TRIBUN-MEDAN.com, MEDAN - Satresnarkoba Polrestabes Medan, berhasil mengungkap adanya praktek peredaran narkoba jaringan antar provinsi.
Adapun praktek yang dilakukan pelaku, memiliki modus dengan berkamuflase dalam transaksinya menggunakan sistem pengantaran melalui jasa ekspedisi.
Setelah dilakukan penyelidikan mendalam, tim Satresnarkoba Polrestabes Medan akhrinya berhasil mengamankan pelaku yang terlibat dalam jaringan bandar antar pulau ini. Dalam penggrebekan yang dilakukan pada Rabu (22/7/2026) kemarin, tim berhasil mengungkap adanya gudang yang dijadikan penampungan narkoba di sebuah rumah kos di kawasan Medan Labuhan.
"Dari hasil penyelidikan kita, rumah kos ini dijadikan pelaku sebagai gudang untuk menyimpan narkoba berbagai jenis yang didatangkan dari luar pulau," ujar Kasat Narkoba Polrestabes Medan, AKBP Rafli Yusuf Nugraha, Selasa (28/7/2026).
Diungkapkan Rafli, pengungkapan ini bermula dari ditangkapnya HS (19) warga Jalan Tenggiri Raya, Kecamatan Medan Labuhan, di Jalan Rawe V. Saat ditangkap, petugas menyita tiga butir pil ekstasi, dan sejumlah uang yang diduga hasil penjualan narkoba.
Saat diperiksa, HS mengaku mendapat narkoba dari JD (25) yang tinggal di rumah kos yang berada di Jalan Rawe II, Kecamatan Medan Labuhan.
“Dari JD kami temukan sejumlah barang bukti, mulai dari tiga paket sabu, 188 butir pil ekstasi, hingga 6 Kg ganja dalam jumlah besar,” katanya.
Setelah dilakukan penyelidikan, Rafli menjelaskan para pelaku merupakan pemasok narkoba ke sejumlah daerah di Indonesia.
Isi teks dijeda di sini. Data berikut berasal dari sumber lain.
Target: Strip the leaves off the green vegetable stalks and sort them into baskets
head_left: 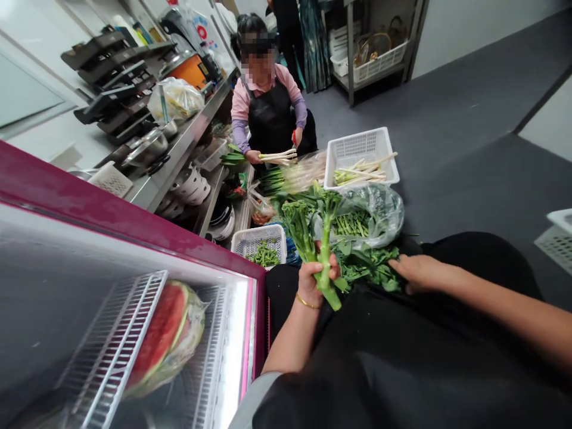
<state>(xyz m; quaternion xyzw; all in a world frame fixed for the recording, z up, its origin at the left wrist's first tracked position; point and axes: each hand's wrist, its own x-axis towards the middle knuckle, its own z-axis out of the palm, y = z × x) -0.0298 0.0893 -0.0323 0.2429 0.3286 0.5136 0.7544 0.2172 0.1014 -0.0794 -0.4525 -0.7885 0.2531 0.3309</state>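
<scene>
My left hand [313, 275] is closed round a few thick green stalks of broccolini [328, 238], held upright with their florets at the top and a cut end below. My right hand [417, 271] is at the right edge of a heap of leafy greens [369, 265] by my lap, its fingers curled on the leaves; the fingertips are partly hidden. Just beyond the heap, a clear plastic bag [386, 211] lies open with cut green stems [353, 224] inside.
A co-worker [272, 107] opposite holds white-stemmed scallions [279, 157] and a red-handled tool. White baskets hold scallions [361, 140] and green pieces [263, 232]. On my left stands an open fridge [250, 333] with a cut watermelon [165, 333]. Steel shelves [179, 155] carry pots.
</scene>
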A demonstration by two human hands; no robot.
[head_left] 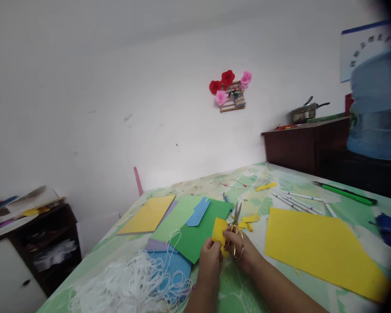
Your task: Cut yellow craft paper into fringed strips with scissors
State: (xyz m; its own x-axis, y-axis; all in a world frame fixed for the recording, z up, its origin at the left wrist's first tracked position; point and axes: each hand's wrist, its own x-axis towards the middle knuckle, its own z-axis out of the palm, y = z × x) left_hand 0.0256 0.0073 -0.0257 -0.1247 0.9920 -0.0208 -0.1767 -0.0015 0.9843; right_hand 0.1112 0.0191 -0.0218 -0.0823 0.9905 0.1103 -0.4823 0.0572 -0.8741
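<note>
Yellow paper, a small piece, is held up between the two hands, above the near middle of the worktop. The left hand comes up from the bottom edge, its wrist nearly straight and its fingers curled and pinched on the piece's lower left side. The right hand reaches in from the lower right, forearm slanting, fingers closed round the scissors while the thumb side also meets the piece's right edge. The blades point up and away; one gold ring hangs over the back of the fingers.

Both forearms are cut off by the bottom edge. The lower part of the piece is covered by the fingers, with a bit of yellow showing beneath, and the left fingertips are hard to make out. Whether the blades are parted is unclear. A dark blur covers the right edge and a corner of the large yellow sheet; a blue thing near it is too smeared to name.

The piece looks flat, plain and roughly four-sided, overlapping the green sheet behind. Yellow scraps lie just beyond the scissors.
</note>
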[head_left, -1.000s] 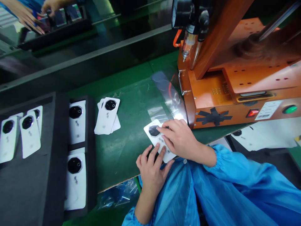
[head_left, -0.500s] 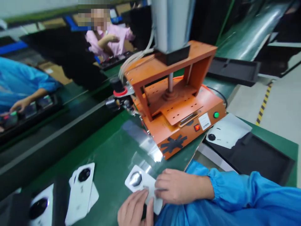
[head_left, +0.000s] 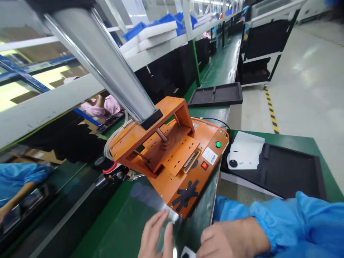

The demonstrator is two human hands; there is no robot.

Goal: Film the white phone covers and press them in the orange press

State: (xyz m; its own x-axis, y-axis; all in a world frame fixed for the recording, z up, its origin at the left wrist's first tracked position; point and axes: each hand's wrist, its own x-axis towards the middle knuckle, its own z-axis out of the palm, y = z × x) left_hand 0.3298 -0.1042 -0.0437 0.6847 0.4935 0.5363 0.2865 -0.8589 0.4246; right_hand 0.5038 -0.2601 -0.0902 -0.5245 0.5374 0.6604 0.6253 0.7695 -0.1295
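White phone back cover [head_left: 187,253] on green tabletop [head_left: 115,225], near its front edge; mostly out of view. My right hand [head_left: 228,240] is at it, fingers curled; can't tell if they grip. My left hand [head_left: 156,236] is partly open, thumb apart from fingers, nothing visible in it, just left of the cover. Orange press [head_left: 172,157] stands beyond both hands. White covers [head_left: 245,150] lie at black tray's [head_left: 292,172] far left corner.
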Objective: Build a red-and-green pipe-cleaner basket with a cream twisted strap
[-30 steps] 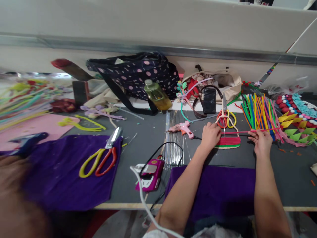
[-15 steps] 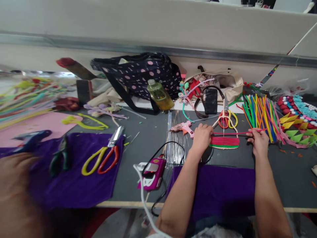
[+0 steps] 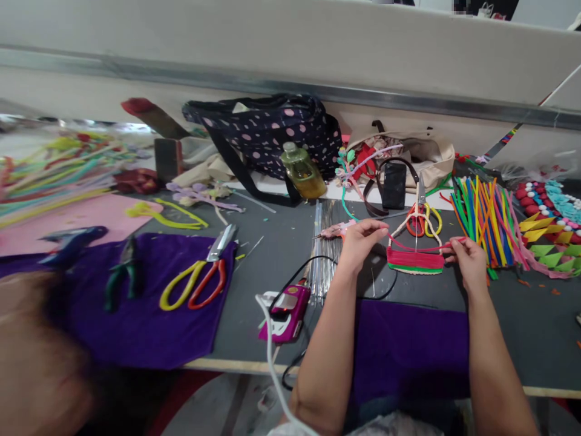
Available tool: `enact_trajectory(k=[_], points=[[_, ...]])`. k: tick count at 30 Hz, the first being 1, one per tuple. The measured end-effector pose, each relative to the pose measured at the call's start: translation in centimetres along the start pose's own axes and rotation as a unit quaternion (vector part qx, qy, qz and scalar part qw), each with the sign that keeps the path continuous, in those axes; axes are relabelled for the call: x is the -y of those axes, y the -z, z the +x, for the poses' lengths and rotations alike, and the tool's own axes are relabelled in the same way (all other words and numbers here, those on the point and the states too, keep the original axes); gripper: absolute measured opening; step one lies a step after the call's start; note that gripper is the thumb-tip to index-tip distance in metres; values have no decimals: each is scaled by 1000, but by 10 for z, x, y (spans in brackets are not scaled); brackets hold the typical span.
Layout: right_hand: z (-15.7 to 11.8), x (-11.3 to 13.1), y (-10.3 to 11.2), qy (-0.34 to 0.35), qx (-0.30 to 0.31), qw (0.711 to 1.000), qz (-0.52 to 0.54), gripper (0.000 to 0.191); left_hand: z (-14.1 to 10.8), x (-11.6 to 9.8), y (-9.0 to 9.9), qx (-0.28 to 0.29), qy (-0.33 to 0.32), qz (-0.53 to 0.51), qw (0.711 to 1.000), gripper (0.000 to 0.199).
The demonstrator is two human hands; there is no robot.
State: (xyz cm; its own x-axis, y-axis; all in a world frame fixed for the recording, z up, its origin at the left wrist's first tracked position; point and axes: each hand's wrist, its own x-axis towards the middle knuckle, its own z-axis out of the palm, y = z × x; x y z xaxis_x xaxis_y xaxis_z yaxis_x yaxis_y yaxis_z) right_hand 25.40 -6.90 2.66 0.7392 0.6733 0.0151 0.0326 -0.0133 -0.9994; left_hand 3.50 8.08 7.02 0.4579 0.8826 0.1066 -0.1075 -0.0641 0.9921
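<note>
We are pinching a pink pipe cleaner (image 3: 420, 249) at both ends, left hand (image 3: 362, 242) and right hand (image 3: 467, 261) closed on it, stretching it just above the red-and-green woven piece (image 3: 415, 261) (scissors (image 3: 420, 215) lying just beyond).

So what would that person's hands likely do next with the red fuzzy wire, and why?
Probably lay it down against the top of the red-and-green woven panel. The left hand and right hand each pinch an end of the red pipe cleaner, which sags slackly just above the panel's red rows.
</note>
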Motion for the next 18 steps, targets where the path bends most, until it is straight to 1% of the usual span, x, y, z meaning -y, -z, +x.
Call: enact_trajectory(k=[3,6,9,11,13,16,18], points=[[-4,7,-3,59,-6,997,-59,28,-3,-4,-7,30,-48,-19,998,14],[-10,17,-7,132,-5,981,-138,25,-5,-2,-15,62,-53,-17,997,13],[-14,25,-10,224,5,958,-178,21,-6,2,-21,58,-55,4,997,13],[-17,28,-12,267,12,947,-180,19,-7,4,-25,54,-60,13,997,13],[-19,29,-13,280,13,944,-176,17,-8,3,-30,52,-57,14,997,14],[-24,28,-16,260,2,950,-171,14,-13,0,-38,45,-41,-8,998,19],[-26,29,-20,256,-2,952,-169,10,-16,-4,-43,41,-40,-12,998,17]])
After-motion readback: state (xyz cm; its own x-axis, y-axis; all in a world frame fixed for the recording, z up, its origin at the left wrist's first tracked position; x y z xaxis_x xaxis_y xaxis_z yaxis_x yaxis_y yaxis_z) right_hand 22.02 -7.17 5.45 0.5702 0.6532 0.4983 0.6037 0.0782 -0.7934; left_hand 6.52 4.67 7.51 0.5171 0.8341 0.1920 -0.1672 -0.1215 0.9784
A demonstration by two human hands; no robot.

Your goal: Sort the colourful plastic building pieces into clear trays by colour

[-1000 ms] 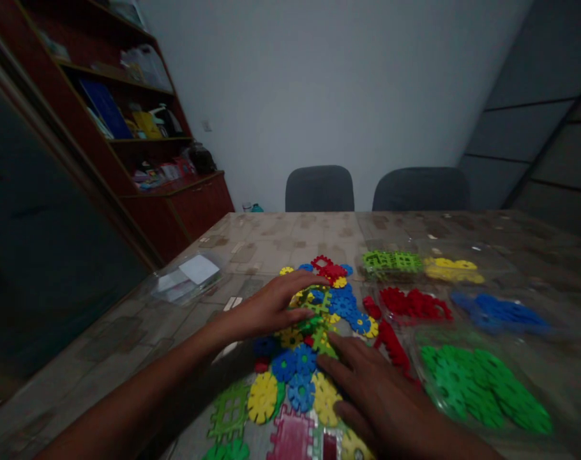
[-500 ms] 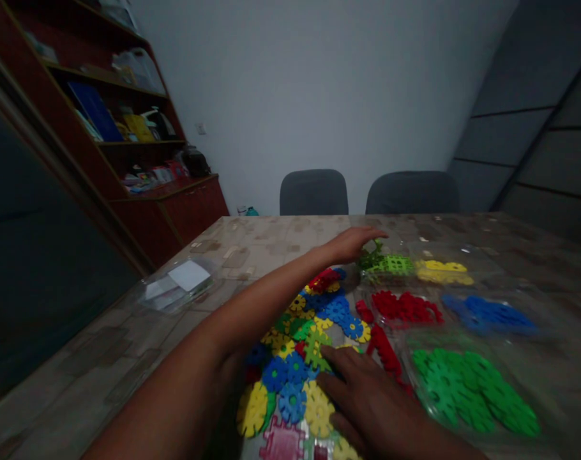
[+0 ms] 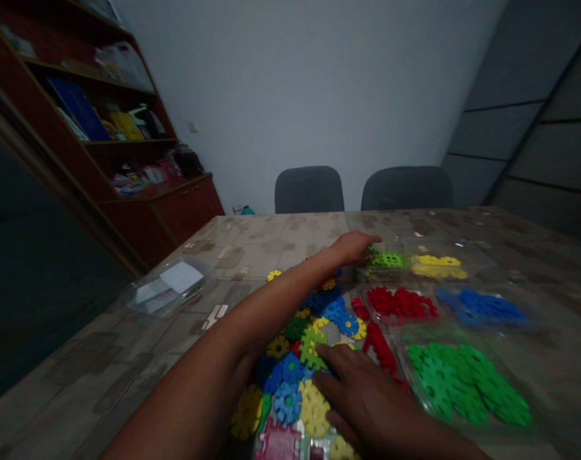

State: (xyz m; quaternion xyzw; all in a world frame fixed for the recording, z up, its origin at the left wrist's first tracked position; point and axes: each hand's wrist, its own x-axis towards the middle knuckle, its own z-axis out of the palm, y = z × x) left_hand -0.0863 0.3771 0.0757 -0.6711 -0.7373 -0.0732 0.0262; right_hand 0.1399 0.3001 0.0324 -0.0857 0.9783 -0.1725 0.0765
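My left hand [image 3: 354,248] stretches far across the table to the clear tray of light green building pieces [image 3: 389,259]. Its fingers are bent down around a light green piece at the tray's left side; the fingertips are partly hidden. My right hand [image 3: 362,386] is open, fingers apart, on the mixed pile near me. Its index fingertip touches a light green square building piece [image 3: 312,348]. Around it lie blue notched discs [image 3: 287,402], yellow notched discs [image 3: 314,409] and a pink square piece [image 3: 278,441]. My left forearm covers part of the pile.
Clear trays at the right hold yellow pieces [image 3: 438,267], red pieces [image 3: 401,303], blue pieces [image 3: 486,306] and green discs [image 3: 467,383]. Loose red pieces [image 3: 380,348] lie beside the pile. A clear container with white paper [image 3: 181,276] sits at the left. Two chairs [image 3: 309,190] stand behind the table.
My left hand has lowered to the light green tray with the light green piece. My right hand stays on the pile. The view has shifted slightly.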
Dalam setiap kali transaksi, pelaku kerap memanfaatkan jasa ekspedisi pengiriman paket, dengan mengkamuflasekan narkoba seolah-olah barang elektronik maupun spare part kendaraan.
“Modus operandi pelaku ini mengirimkan narkoba ke sejumlah daerah atau antar pulau, dengan menuliskan paket yang dikirim merupakan barang elektronik atau spare part kendaraan," katanya.
"Untuk menyamarkan berat narkoba yang dikirim agar menyerupai dengan barang elektronik atau spare part, pelaku memasukkan batu ke dalam narkoba,” tambah Rafli.
Rafli menuturkan, berdasarkan pemeriksaan yang dilakukan kedua pelaku mengaku sudah menjalankan bisnis haramnya selama setahun terakhir. Dalam satu bulan, pelaku biasa melakukan pengiriman sebanyak 10 kali, dengan daerah terbanyak di Indonesia Timur.
“Mereka ini sudah satu tahun terakhir beroperasi, dalam satu bulan memasok narkoba setidaknya 10 kali ke sejumlah daerah,” katanya.
Lebih lanjut, dirinya mengaku pihaknya kini sedang mengejar satu pelaku lagi, yang berperan sebagai pemasok narkoba kepada para pelaku. Hal ini dilakukan, untuk memutus mata rantai peredaran narkoba, dari sindikat pemasok narkoba antar pulau ini.